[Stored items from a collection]
+===+

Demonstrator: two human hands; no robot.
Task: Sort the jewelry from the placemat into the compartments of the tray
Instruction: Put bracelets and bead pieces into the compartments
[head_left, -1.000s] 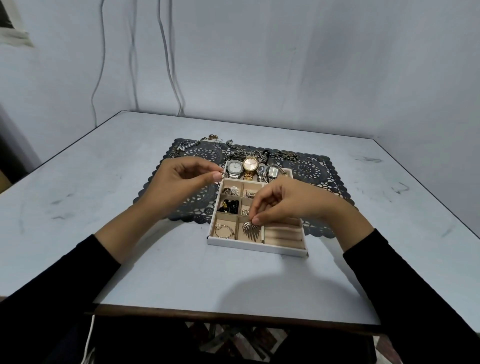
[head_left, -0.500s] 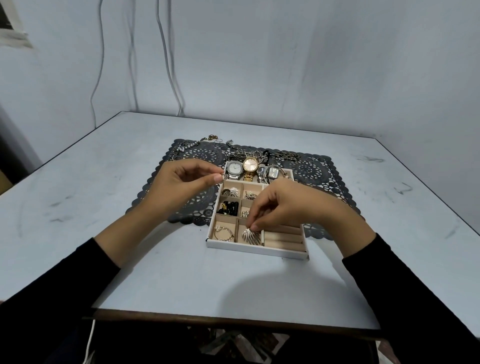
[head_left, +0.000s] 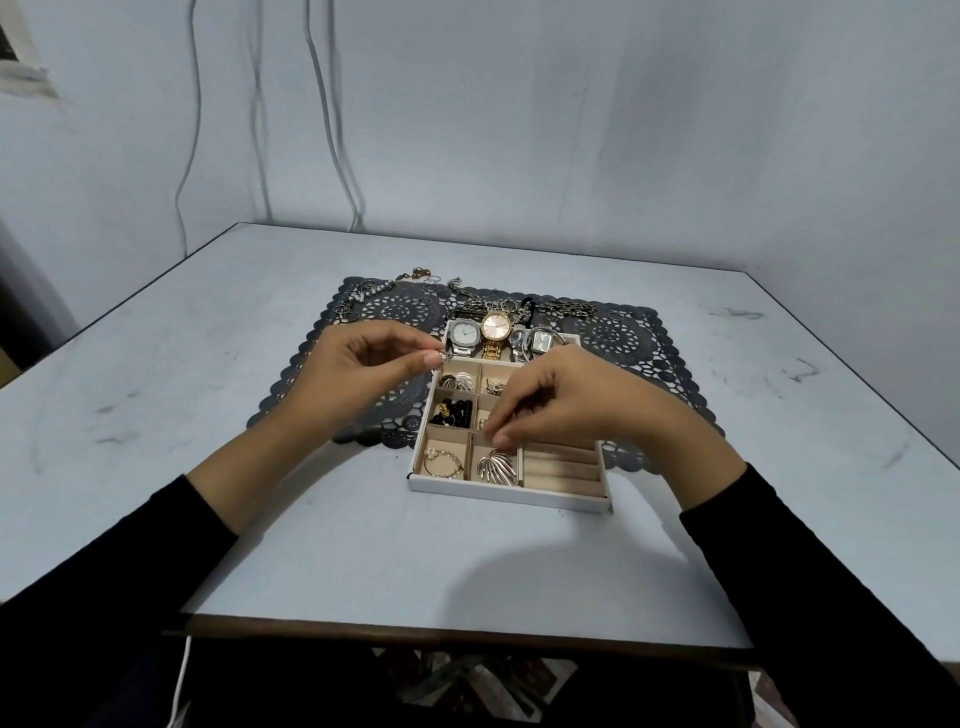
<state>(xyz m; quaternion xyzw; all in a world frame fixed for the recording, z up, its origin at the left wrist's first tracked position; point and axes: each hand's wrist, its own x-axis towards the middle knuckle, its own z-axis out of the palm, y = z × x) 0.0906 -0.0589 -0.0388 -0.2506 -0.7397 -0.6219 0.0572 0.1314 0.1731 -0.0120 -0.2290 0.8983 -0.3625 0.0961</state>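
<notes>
Left hand (head_left: 358, 371) raised above placemat (head_left: 649, 364), just left of tray's far corner; thumb and forefinger pinch small silver piece (head_left: 445, 356). Right hand (head_left: 566, 410) over middle of tray (head_left: 509, 493), fingers (head_left: 511, 434) curled down, tips bunched at top of fan-shaped earring (head_left: 497, 467) lying in front middle compartment; cannot tell whether they grip it or only touch. Watches (head_left: 493, 326) in rear row. Black beads (head_left: 454, 410) in left middle compartment, thin bracelet (head_left: 441, 464) front left. Tray sits partly on placemat, partly on desk (head_left: 363, 545). Chains (head_left: 566, 306) along placemat's far edge.
</notes>
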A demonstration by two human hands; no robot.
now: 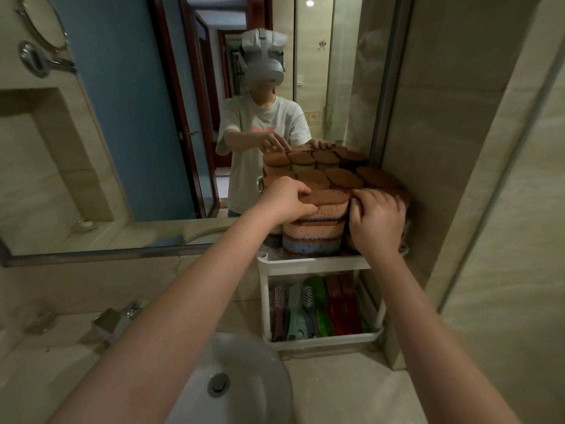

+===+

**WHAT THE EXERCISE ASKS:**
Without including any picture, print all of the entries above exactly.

**SOLUTION TO THIS EXERCISE:**
Demonstrator: two human hands; no robot.
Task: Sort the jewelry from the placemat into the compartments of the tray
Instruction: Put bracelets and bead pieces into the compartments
[head_left, -1.000s] 
[head_left, -0.500s] 
[head_left, +0.000s] 
<state>(xyz m; quaternion xyzw; all in a world frame fixed for the recording, z up, its origin at the left wrist's first tracked position; point and axes: each hand's wrist, its own x-axis towards the middle knuckle, its own z-axis out of the palm, y = z × x) 0.0906 -0.0589 -0.0388 -0.2506 -0.7397 -0.6219 0.0572 0.1314 0.1731 -0.0120 -0.2290 0.8983 -0.3625 0.0961</state>
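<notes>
Left hand (head_left: 358, 371) raised above placemat (head_left: 649, 364), just left of tray's far corner; thumb and forefinger pinch small silver piece (head_left: 445, 356). Right hand (head_left: 566, 410) over middle of tray (head_left: 509, 493), fingers (head_left: 511, 434) curled down, tips bunched at top of fan-shaped earring (head_left: 497, 467) lying in front middle compartment; cannot tell whether they grip it or only touch. Watches (head_left: 493, 326) in rear row. Black beads (head_left: 454, 410) in left middle compartment, thin bracelet (head_left: 441, 464) front left. Tray sits partly on placemat, partly on desk (head_left: 363, 545). Chains (head_left: 566, 306) along placemat's far edge.
</notes>
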A demonstration by two human hands; no robot.
now: 

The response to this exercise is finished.